🤖 AI Summary
While state-of-the-art whole-image deepfake detectors excel at identifying fully synthetic images, their generalization to fine-grained manipulations—such as localized inpainting—remains systematically unassessed.
Method: This work presents the first systematic zero-shot transfer evaluation of mainstream whole-image detectors under local editing scenarios. We introduce a comprehensive benchmark dataset covering multiple generative models, diverse mask sizes, and various inpainting methods.
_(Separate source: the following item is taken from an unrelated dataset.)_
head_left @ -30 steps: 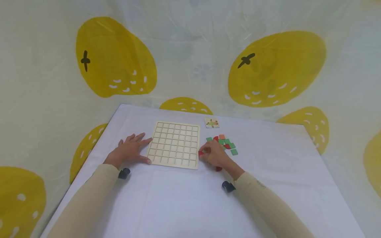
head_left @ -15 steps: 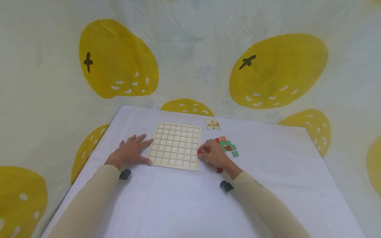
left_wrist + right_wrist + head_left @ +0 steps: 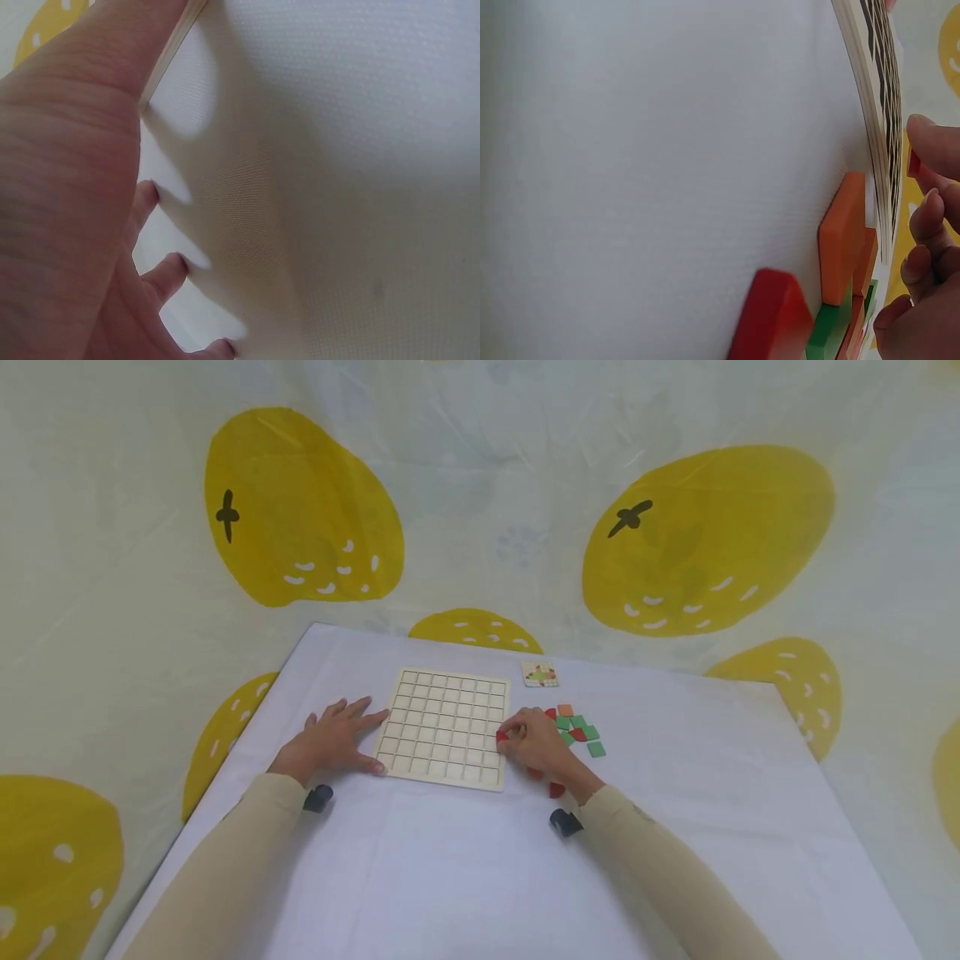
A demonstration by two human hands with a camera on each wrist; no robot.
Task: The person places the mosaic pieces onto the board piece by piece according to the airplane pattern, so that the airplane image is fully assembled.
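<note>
A pale wooden board point(image 3: 441, 728) with a square grid of cells lies on the white table. My left hand point(image 3: 326, 745) has its fingers spread, thumb and index finger touching the board's left edge. In the left wrist view, the other fingers point(image 3: 166, 279) rest on the cloth. My right hand point(image 3: 538, 743) pinches a small red tile point(image 3: 502, 737) between thumb and fingers at the board's right edge. The right wrist view shows that tile raised above the board, partly hidden by the thumb point(image 3: 934, 146).
Right of the board lie several loose tiles: green squares point(image 3: 596, 749), an orange square point(image 3: 566, 710) and red tiles with a curved side point(image 3: 557, 790). A small pattern card point(image 3: 540, 674) sits behind them. A patterned curtain point(image 3: 495, 510) hangs behind the table.
My right hand has moved slightly left and away from me, taking the red tile from beside the board to over its right edge. My left hand stays at the board.
</note>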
Results: Experiments reveal that whole-image detectors exhibit robust detection performance on medium-to-large masked regions and regeneration-based inpainting—outperforming most heuristic local detection approaches. Crucially, we identify consistent transfer patterns: detector performance degrades gracefully with decreasing mask size but remains surprisingly effective even for small edits when trained on large-scale generative models. Our findings demonstrate that large-scale generative pretraining inherently encodes fine-grained manipulation cues, enabling effective cross-granularity forgery detection. This establishes a novel paradigm for leveraging whole-image models in fine-grained forensic analysis without task-specific fine-tuning.
📝 Abstract
The rapid progress of generative AI has enabled highly realistic image manipulations, including inpainting and region-level editing. These approaches preserve most of the original visual context and are increasingly exploited in cybersecurity-relevant threat scenarios. While numerous detectors have been proposed for identifying fully synthetic images, their ability to generalize to localized manipulations remains insufficiently characterized. This work presents a systematic evaluation of state-of-the-art detectors, originally trained for the deepfake detection on fully synthetic images, when applied to a distinct challenge: localized inpainting detection. The study leverages multiple datasets spanning diverse generators, mask sizes, and inpainting techniques. Our experiments show that models trained on a large set of generators exhibit partial transferability to inpainting-based edits and can reliably detect medium- and large-area manipulations or regeneration-style inpainting, outperforming many existing ad hoc detection approaches.